Radiology No-Show Calculator: A Social Determinants of Health-Enriched Machine Learning Prediction Model with Financial Analysis.

Charit Tippareddy, Wyatt Anderson, Sameed Khan, Joseph Cindric, Lauren Hahn, Kaustav Bera, Leonardo Kayat Bittencourt, Nikhil Ramaiya, Sree Harsha Tirumani, Inas Mohamed

一句话结论 · In one sentence

The radiology no-show calculator is a prediction model that uses SDOH factors to estimate the likelihood of missed appointments. The calculator demonstrates moderate discrimination for predicting no-shows and enables prospective targeted outreach. Future deployment of this model holds promise for improving health outcomes among socioeconomically vulnerable patients while lowering institutional cost burden.

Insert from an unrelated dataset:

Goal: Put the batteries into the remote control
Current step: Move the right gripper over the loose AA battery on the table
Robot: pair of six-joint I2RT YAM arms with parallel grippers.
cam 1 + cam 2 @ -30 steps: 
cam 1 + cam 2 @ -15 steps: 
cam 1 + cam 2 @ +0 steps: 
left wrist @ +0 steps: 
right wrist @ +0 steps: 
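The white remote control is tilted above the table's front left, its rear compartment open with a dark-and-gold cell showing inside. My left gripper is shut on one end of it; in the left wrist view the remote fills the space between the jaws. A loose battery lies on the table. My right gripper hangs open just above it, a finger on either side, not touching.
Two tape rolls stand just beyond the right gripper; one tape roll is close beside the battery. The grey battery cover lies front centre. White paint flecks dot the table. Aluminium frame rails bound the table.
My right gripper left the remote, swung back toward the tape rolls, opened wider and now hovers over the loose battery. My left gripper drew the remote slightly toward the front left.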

原始摘要(英文原文)· Original abstract
OBJECTIVE: Outpatient radiology appointment no-shows delay timely diagnosis and exacerbate healthcare disparities, while also resulting in a significant financial and operational burden on healthcare systems. Machine learning (ML) models offer a promising tool for identifying at-risk patients before no-shows occur. We sought to develop an ML model enriched with social determinants of health (SDOH) factors to predict outpatient radiology no-shows and evaluate the health equity and financial implications of targeted interventions. METHODS: In this IRB-approved retrospective case-control study at a large academic health system, we analyzed 32,776 outpatient radiology appointments from 9,998 patients (5,000 with at least one no-show during the study period, 4,998 without) between January 2023 and December 2024. The 1:1 case-control design was chosen to enrich the outcome for stable model training (population no-show prevalence 3.9%). A Random Forest model with 16 predictors, including the Area Deprivation Index (ADI), was developed and internally validated. Predicted probabilities were recalibrated to the population prevalence to form a deployable risk calculator. Generalized estimating equations (GEE) logistic regression quantified adjusted associations between SDOH factors and no-show risk. RESULTS: The Random Forest achieved an area under the receiver operating characteristic (AUROC) of 0.760. No-show rates demonstrated a clear Area Deprivation Index (ADI) gradient, ranging from 15.0% in the least deprived neighborhoods to 31.8% in the most deprived. The top 10% of highest-risk appointments captured 25.7% of all no-shows, with a number needed to intervene (NNI) of 1.8. The estimated yearly cost burden of missed appointments was $57.7 million. CONCLUSION: The radiology no-show calculator is a prediction model that uses SDOH factors to estimate the likelihood of missed appointments. The calculator demonstrates moderate discrimination for predicting no-shows and enables prospective targeted outreach. Future deployment of this model holds promise for improving health outcomes among socioeconomically vulnerable patients while lowering institutional cost burden.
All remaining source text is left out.